Reproduce exactly the lines below, from the first one through the line containing "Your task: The", and omit any pictures.

________

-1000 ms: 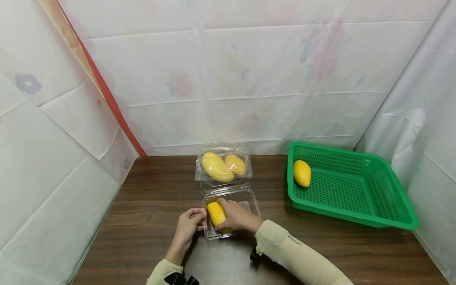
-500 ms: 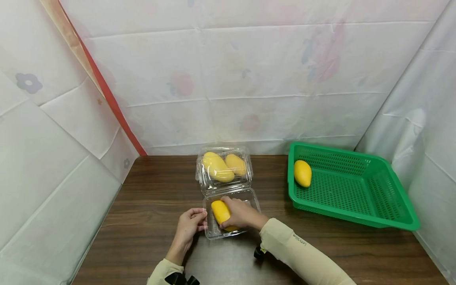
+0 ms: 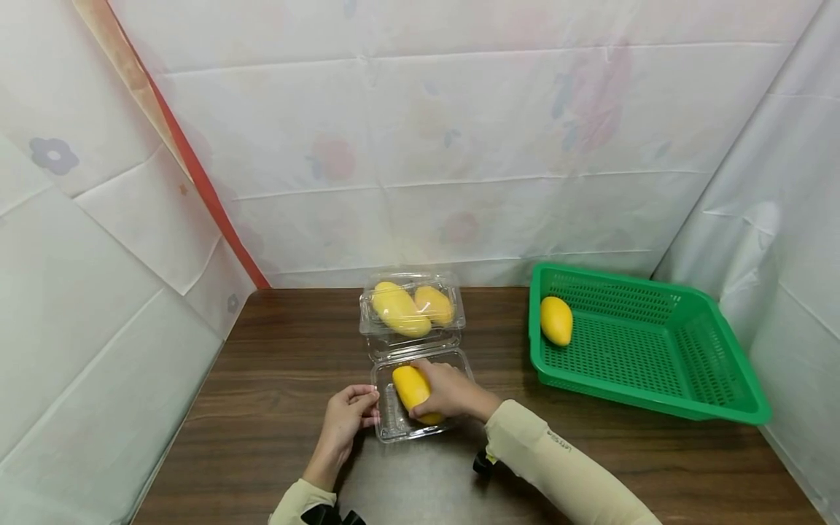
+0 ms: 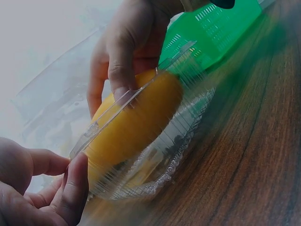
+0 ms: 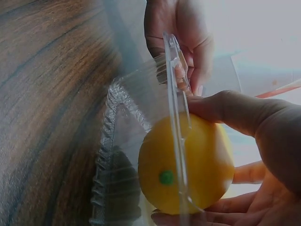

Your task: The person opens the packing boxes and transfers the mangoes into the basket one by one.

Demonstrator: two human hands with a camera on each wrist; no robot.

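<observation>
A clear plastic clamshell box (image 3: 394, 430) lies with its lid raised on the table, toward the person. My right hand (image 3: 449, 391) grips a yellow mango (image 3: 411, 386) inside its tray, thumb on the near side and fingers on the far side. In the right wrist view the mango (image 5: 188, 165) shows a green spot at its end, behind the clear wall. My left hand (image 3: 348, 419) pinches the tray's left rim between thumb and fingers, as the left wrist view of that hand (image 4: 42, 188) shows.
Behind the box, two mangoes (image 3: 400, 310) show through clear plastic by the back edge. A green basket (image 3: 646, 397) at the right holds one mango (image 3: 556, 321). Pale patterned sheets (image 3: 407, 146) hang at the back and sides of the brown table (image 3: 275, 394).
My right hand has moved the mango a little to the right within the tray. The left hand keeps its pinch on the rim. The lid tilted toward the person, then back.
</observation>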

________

=== EXERCISE ANSWER ===
-1000 ms: 
-500 ms: 
+0 ms: 
+0 ms: 
+0 ms: 

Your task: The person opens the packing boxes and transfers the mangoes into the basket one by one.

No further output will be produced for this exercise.